→ About this exercise
Your answer should be every line of the records that contains the word "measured", copied as it stands.

→ Entries supplied
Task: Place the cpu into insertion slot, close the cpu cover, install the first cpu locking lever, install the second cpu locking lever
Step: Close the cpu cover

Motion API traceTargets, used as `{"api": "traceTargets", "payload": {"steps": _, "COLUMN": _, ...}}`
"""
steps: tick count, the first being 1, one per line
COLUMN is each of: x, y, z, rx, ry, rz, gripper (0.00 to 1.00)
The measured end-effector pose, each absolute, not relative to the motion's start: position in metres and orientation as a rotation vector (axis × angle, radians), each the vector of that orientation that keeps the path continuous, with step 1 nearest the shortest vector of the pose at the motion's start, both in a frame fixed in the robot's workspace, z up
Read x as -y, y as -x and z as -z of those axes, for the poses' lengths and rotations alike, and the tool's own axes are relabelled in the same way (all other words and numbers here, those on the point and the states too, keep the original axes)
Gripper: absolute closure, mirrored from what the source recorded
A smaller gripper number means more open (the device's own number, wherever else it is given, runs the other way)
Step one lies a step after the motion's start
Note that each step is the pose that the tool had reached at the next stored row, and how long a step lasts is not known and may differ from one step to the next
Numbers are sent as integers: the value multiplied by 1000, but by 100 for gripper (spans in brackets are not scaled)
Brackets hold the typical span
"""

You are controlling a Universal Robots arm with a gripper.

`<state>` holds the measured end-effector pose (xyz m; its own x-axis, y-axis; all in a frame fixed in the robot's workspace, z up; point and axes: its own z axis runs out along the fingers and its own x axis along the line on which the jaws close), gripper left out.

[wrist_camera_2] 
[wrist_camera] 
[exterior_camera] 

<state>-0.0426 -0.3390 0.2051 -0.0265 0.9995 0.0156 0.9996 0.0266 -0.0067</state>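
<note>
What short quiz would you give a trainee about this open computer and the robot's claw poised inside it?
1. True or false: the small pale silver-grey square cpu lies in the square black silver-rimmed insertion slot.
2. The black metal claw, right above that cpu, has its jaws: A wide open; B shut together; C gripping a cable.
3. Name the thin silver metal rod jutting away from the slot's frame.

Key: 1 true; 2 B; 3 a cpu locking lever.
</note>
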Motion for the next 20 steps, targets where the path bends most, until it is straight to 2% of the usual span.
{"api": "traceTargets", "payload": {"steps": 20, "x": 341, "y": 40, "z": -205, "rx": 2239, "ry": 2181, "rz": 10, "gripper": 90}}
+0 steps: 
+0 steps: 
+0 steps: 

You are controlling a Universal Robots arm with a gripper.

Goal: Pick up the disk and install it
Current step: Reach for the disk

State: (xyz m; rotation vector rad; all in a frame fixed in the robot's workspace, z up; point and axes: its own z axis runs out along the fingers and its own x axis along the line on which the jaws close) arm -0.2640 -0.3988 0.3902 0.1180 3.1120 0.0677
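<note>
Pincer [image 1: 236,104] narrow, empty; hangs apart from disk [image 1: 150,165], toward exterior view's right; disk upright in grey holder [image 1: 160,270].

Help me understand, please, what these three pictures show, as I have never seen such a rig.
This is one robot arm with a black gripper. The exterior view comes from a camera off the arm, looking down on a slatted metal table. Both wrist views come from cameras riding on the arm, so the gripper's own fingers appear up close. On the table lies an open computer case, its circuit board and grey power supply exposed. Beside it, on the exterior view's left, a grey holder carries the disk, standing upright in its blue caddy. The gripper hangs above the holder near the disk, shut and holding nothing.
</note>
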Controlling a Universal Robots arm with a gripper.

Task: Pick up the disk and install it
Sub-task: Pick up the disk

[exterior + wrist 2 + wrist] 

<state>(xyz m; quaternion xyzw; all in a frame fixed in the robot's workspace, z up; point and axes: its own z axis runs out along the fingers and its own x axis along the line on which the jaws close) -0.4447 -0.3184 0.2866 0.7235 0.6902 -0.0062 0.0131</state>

→ Written solution
The measured end-effector pose, each absolute, not relative to the motion's start: position in metres and orientation as a rotation vector (axis × angle, radians), each the vector of that orientation that keeps the path continuous, with step 1 nearest the shortest vector of the pose at the motion's start, both in a frame fixed in the robot's workspace, z up
`<state>` holds the measured end-effector pose (xyz m; its own x-axis, y-axis; all in a frame fixed in the robot's workspace, z up; point and axes: its own z axis runs out along the fingers and its own x axis along the line on which the jaws close), gripper left out.

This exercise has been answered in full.